Free Will (Or Surviving and Thriving in the Middle of the Church's Twin Impulses To Integrate and Welcome While Shaming and Keeping Us Out)

EncyclopediaBritannica.com defines "free will" as the "power or capacity to choose among alternatives or to act in certain situations independently of natural, social, or divine restraints."

Our ability to practice free will as human beings came to mind as I realized, perhaps too late, that what I, as a gay man, and we, as an LGBTQIA+ community, and the Church (Universal) have been struggling with is the powerful twin impulses (gut) and intellectual rationale (theology) to either do one or the other: Either we include and integrate people who are part of the LGBTQIA+ community in our churches, or the Church excludes and keeps out LGBTQIA+, or change them.

I have faced this twin impulse in the Church since I realized that I am a gay man.

It recently came to be "fleshed out" in two articles or movements recorded in the media. On the one hand, Christian Century  had an article on Ross Murray, who is gay, is an ELCA (Evangelical Lutheran Church of America) Deacon, who also works for GLAAD (Gay and Lesbian Alliance Against Defamation) as the Director of Faith Initiatives news, and runs a yearly church camp for LGBTQIA+/queer young people, "The Naming Project." He recently also wrote a book for church-based youth groups and their leaders that want to be welcoming of LGBTQIA+ young people. Ross and "The Naming Project" were inspiration for Queer Camp: Young Adults that I led for the Western Jurisdiction of the UMC in 2019. Ross' story is inspiring and hopeful for not only the ELCA, but for the Church at large, and LGBTQIA+ at large. Here is a link to that article: https://www.christiancentury.org/article/interview/naming-project-christian-camp-celebrates-lgbtq-teens-they-are.
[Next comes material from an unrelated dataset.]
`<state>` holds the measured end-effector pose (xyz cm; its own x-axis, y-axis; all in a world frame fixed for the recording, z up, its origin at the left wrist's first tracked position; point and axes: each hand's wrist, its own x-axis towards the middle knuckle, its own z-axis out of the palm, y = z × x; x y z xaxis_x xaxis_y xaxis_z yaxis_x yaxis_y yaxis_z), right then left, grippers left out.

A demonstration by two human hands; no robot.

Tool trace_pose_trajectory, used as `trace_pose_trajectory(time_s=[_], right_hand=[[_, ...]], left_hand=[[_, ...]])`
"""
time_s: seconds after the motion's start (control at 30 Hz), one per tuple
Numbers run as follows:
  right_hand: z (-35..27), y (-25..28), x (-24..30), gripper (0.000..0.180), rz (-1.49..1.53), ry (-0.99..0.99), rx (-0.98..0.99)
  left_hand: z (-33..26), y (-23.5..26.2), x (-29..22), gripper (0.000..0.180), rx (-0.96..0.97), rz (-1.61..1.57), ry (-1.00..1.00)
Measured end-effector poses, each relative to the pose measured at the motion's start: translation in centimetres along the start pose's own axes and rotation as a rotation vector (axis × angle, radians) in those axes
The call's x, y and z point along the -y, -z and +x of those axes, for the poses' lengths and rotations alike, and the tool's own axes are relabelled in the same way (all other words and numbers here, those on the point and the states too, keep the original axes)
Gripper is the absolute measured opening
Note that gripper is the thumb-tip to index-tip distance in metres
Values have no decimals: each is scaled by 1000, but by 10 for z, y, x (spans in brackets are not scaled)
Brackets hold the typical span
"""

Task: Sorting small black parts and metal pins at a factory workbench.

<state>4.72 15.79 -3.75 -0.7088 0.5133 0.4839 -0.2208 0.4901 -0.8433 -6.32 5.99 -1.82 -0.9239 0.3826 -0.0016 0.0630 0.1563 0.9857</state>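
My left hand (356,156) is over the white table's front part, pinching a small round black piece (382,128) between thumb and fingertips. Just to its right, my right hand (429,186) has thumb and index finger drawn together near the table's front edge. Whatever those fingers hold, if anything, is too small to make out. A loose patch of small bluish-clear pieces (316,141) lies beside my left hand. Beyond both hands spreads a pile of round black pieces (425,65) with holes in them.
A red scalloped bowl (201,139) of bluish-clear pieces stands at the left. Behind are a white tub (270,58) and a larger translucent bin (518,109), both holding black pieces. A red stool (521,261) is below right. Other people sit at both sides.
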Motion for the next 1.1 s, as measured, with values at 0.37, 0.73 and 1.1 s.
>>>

In the article, Ross says the following: "I'm a youth ministry person, so I'm big into identity development and vocation. We ask questions like, Who am I? Who did God make me to be? What did God call me to do in the world? Those questions are best handled during adolescence, when we are learning a lot more about who we are. Later in life we have to unlearn so much false information about ourselves. I would much rather people live healthy lives because they've integrated all that stuff early." 

Truth.

On the other hand, today, Aug. 3, 2021, is the "release" day for the documentary "Pray Away," which is showing on Netflix.This is the other impulse in the Church, which advocates for the exclusion and keeping out LGBTQIA+ from the body of Christ through conversion therapy and "praying away" the impulse to be part of the LGBTQIA+, covering it over with heterosexuality. This impulse is strong, still, and growing in some programmatic parts of the Church universal. It is, in my view, evil, because it denies a person from learning who they are, and what God made us to be and do as part of the LGBTQIA+ community in the Church. This movement is a condemnation that the image of God is in LGBTQIA+ and non-LGBTQIA+ people. Here's a link to the movie: https://www.netflix.com/title/81040370.

Since I realized I was gay in elementary school, and continued to grow in the angst of being gay in a largely anti-gay world in my teenage years, I've kept bumping into and being bumped and thrashed by these two opposing forces in the life of the Church. When I was working towards tenure at an institution of higher education and seminary and was outed, I knew I was applying for tenure where well-established professors were writing books and articles that were anti-LGBTQIA+. When I started work as an interim pastor as an out gay Presbyterian minister in Oregon, after a celebratory welcome, I opened the desk drawer in my new office and there was anti-LGBTQIA+ material from anti-LGBTQIA writer Beverly LeHay, and an old CD of Tony Campolo, who, once upon a time advocated against LGBTQIA+ people in the Church, only to change his message later in life, thanks, in large part, to his wife's influence.

Free will. Freedom of choice. This is what makes it possible for the Church to have these two conflicting messages and messengers reside with each other, simultaneously, especially when churches haven't come out strongly for one side or the other. This open war and constant struggle between these two impulses tires those of us who are LGBTQIA+ people of faith and our LGBTQIA+ allies. We are exhausted. 

And yet... and yet I, and many of my LGBTQIA+ siblings, still believe. Just shows there must be a "higher power" in the body of Christ that knows our name, cares for us, created us just as we are, and loves us still.